The fourth paper, by Mezzogori et al. (2021), considers the workload control in lean production systems with the goal of reducing tardinesses and ensuring on-time deliveries. Existing research often handles this task by making use of sophisticated dispatching rules and complex job-release mechanisms, but it can make the workload control too complicated for real applications. This paper proposes an alternative workload control method by forecasting the due dates of the jobs. The forecasted due dates are then embedded into a negotiation procedure to determine whether or not the jobs can enter the system; this in order to reduce the percentage of tardy jobs.

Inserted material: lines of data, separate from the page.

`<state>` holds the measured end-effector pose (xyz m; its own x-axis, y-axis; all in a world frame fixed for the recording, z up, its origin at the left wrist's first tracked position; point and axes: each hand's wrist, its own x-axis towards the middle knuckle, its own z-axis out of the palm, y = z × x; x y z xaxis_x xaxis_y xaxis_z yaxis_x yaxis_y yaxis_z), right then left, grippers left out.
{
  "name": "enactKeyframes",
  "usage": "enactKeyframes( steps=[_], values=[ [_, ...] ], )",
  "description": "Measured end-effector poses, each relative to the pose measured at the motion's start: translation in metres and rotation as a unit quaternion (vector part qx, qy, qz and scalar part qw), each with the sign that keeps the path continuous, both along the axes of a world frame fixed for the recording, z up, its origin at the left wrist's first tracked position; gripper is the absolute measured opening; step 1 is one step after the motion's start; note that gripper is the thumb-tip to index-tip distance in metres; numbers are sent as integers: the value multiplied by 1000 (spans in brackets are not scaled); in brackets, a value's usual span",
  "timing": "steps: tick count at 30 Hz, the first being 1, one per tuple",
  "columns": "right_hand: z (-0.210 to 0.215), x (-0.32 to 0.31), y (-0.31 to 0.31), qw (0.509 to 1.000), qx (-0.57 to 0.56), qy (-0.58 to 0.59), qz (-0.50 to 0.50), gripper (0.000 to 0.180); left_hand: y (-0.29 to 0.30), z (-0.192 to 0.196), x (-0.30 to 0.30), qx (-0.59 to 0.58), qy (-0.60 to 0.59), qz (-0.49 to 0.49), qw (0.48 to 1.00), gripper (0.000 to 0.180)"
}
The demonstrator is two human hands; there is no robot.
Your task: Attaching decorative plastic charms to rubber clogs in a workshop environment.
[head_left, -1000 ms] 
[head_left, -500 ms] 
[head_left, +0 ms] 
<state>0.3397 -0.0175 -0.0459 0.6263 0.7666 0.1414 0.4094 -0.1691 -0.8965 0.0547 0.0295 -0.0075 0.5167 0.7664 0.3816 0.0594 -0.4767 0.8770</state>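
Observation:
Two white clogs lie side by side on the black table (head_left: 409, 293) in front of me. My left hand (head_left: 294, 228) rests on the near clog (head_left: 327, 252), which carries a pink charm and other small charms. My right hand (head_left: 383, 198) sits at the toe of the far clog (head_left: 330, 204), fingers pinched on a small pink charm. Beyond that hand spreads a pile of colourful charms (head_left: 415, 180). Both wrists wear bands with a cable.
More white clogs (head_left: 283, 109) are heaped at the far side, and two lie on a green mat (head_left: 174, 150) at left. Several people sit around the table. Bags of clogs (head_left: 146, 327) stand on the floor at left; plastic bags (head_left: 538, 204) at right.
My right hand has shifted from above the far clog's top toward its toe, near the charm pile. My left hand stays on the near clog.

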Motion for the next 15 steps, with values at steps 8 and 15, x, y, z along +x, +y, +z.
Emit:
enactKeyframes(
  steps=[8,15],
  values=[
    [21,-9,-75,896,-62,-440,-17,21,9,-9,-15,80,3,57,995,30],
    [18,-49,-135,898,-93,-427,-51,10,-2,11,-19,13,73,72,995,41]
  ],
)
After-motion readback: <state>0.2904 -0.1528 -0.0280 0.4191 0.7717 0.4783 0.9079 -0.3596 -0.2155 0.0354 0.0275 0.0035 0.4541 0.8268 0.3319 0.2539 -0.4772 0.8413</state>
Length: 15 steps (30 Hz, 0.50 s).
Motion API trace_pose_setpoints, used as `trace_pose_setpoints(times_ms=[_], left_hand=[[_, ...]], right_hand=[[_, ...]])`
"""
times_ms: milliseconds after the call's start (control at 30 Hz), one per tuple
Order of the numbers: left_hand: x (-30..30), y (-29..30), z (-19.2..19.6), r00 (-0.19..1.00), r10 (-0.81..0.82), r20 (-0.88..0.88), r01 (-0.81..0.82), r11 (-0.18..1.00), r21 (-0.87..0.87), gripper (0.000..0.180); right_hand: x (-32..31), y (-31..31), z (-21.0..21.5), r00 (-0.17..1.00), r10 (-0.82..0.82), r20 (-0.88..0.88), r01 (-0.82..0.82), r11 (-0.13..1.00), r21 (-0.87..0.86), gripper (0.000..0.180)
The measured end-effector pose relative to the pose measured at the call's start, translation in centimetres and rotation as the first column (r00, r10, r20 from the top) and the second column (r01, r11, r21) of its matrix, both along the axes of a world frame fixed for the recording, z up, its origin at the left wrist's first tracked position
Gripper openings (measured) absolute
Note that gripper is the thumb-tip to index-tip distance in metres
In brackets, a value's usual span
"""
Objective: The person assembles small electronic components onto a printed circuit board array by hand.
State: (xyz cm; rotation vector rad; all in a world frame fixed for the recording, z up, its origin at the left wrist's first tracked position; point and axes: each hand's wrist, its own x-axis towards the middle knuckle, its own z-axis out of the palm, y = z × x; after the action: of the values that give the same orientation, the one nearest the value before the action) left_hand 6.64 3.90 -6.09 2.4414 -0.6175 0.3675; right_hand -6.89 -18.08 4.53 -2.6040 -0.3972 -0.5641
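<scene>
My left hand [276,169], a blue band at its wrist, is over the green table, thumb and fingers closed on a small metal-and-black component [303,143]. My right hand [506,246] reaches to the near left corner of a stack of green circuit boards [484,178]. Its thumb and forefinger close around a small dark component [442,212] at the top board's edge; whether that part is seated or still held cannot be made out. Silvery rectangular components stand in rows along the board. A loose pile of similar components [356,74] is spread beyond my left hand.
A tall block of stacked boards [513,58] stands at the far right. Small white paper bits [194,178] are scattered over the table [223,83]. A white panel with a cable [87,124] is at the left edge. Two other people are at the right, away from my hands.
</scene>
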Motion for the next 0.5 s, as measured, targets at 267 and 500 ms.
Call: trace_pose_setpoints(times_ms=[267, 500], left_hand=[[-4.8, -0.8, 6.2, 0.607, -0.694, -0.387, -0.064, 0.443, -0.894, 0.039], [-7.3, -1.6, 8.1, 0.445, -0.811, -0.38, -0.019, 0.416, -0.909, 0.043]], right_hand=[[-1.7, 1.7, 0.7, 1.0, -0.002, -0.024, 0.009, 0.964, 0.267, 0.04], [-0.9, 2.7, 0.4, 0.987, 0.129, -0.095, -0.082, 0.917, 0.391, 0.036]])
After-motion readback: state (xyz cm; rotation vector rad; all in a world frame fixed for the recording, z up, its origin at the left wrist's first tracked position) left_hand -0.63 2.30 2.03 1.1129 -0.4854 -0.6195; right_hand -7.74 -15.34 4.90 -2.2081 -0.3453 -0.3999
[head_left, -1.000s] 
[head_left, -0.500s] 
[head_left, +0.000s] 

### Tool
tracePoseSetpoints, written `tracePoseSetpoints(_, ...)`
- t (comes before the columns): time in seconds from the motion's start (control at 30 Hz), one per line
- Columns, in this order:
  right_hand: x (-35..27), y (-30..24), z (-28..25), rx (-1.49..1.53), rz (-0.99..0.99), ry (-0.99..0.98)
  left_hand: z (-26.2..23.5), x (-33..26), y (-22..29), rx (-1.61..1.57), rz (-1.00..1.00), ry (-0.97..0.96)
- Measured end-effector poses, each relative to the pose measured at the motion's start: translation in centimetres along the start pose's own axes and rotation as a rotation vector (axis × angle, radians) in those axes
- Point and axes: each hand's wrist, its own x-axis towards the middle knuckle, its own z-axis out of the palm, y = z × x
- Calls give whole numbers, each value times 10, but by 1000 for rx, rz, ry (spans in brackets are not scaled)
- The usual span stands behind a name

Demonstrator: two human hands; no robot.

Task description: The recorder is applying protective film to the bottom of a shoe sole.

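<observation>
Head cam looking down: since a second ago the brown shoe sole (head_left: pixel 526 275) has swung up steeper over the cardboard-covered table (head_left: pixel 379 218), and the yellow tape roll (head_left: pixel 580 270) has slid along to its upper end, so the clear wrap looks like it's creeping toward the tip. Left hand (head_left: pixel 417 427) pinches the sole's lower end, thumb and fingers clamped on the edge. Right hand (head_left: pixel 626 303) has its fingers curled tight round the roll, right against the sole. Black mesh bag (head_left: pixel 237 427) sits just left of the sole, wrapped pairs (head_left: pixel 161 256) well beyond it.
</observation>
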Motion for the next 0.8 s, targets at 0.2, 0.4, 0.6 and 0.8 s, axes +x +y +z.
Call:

Simulation experiments on a job-shop scheduling example are conducted to show the effectiveness of this new method.

The last paper considers a personnel scheduling problem in the services industry. It constitutes a challenging and promising attempt to apply OR techniques to optimally obtain the configuration of existing medical staff, so as to alleviate the overcrowding at an Emergency Department in Hong Kong. Guo et al. (2021) address this issue through the integration of simulation optimization with data analytics. In this paper, a data-driven multi-fidelity simulation optimization framework is developed, by adopting simulation as a high-fidelity model and a feed-forward and backward propagation artificial neural network (BPANN) as a low fidelity model. Using the predicted data of patient arrival rates as input, the proposed simulation model has the potential to deal with over-fitting.

2 Concluding remarks

We congratulate the authors for their excellent research, and thank the reviewers for their numerous helpful comments and their timely refereeing. We hope the papers in this special issue will serve as a reference point in the advancement of the research in modeling and data analytics applied to supply chains, manufacturing and service systems.